Don’t mistake me, just like any other group of literature, there’s a spectrum of kid’s books from bold, original, and beautiful to tired, lackluster, and lazy.
However, over the last three years I have read many, many books primarily for children (thanks Kent District Library!) and a few specific books many, many, many times. Kid’s books have a lot going for them: typically simple, direct messages, humor, pictures! But my favorite aspect of kid’s picture books is the ways in which many of them waste space.
Right now we are on an Elephant and Piggie kick. White space takes up good portion of each page in Mo Willem’s hit book series. The focus is on simple actions and dialogue, and it works really well.
I also love in a picture book when you turn the page and there is a fully spread without any dialogue–perhaps simply reactions to what has happened on the previous page. There is space to breathe. To watch. To wait. To enjoy.

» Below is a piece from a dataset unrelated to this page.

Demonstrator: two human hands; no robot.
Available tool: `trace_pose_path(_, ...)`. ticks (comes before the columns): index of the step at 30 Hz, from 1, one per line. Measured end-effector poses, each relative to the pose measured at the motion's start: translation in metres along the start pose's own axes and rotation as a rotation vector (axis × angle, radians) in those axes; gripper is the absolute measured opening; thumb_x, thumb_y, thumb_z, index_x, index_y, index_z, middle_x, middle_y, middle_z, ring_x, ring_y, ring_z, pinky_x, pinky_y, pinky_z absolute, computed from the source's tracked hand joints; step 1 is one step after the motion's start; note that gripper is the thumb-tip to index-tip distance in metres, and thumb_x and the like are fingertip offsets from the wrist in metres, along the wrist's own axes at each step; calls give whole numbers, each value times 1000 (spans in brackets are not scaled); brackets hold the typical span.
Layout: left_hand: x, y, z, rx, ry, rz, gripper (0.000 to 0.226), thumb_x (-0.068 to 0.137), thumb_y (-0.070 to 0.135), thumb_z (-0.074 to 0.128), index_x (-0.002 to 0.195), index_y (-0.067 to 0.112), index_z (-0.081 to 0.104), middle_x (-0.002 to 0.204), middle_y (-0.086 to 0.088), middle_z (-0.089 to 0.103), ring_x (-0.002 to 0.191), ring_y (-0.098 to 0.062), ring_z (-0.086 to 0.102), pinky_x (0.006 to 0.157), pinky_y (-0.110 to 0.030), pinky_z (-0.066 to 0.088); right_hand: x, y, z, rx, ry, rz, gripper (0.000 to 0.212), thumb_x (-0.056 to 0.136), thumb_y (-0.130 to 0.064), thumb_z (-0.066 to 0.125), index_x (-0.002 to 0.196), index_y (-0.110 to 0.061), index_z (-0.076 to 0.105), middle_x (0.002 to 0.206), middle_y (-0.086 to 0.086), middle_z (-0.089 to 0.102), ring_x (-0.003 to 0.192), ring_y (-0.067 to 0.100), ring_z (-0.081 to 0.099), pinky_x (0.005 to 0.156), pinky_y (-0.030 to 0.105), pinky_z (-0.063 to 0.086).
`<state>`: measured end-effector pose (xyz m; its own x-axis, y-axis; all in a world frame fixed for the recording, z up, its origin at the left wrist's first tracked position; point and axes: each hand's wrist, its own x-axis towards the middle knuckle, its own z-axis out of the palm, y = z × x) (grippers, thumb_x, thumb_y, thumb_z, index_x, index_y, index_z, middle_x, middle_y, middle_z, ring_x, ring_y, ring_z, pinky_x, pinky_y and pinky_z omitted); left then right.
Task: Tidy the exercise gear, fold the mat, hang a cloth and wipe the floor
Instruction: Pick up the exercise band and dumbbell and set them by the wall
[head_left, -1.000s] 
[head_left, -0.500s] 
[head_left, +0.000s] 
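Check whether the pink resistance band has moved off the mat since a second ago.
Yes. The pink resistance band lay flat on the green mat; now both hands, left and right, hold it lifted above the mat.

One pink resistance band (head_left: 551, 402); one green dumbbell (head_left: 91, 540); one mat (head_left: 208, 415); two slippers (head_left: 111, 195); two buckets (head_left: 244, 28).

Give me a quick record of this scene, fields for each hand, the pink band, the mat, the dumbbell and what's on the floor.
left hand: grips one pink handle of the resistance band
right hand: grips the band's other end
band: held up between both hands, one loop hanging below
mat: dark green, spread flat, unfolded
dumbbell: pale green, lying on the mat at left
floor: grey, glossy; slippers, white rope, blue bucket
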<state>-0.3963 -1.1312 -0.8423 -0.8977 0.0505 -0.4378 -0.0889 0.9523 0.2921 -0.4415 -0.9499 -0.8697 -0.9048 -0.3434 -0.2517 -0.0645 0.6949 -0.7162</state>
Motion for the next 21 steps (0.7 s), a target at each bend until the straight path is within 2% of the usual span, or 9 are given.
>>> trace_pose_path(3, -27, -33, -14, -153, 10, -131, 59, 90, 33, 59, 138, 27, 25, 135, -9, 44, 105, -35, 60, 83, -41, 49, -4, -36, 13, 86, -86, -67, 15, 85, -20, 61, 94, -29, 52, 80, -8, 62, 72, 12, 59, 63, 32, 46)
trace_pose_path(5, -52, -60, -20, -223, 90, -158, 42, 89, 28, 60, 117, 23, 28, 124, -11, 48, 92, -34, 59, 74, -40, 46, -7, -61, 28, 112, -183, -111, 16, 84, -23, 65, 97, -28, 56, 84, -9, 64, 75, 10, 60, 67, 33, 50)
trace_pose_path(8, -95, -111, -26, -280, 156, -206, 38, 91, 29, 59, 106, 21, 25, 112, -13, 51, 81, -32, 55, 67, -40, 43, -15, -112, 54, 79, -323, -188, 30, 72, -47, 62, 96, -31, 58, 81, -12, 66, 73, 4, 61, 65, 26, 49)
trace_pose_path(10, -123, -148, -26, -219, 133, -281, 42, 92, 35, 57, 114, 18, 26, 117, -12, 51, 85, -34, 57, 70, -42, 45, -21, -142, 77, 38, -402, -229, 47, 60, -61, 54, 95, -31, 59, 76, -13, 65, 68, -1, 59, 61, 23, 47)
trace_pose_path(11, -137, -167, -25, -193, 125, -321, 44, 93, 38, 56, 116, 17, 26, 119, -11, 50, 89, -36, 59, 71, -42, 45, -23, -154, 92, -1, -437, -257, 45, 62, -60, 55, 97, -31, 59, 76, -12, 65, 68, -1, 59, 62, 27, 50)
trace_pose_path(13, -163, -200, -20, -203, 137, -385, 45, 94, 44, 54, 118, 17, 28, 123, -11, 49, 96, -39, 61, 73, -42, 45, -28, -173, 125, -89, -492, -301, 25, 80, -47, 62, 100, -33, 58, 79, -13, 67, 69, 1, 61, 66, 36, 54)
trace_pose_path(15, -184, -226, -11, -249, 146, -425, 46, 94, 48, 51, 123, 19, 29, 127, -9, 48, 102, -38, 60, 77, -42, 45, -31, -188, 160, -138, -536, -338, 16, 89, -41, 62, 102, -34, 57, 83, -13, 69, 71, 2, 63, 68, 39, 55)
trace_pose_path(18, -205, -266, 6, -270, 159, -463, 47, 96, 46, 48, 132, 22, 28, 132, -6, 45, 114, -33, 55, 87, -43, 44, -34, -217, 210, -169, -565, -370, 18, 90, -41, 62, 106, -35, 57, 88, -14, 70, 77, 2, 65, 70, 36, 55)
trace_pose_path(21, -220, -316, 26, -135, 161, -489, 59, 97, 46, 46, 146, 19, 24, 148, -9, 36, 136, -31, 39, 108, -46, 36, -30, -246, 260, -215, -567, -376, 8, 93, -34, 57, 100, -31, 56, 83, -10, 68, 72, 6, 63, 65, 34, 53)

To savor.
When I actually stop to delight in a really good picture book, it feels like I’m actually taking in a piece of art, allowing it to stop me in my tracks and perhaps even let it change me in some way.
Steeped in American culture as I am, I’m often looking for more and more content in less and less space. It’s more efficient. Access to every Disney property at any time? Sign me up! Every song ever released? Sure! (Not trying to simply rail on our culture, especially as a binge Clone Wars while my son tells Alexa to play Baby Shark.)
Kid’s books typically aren’t full of content, but they are deep. They open up new realms of beauty and thought within a few pages. There is life and energy in the blank space.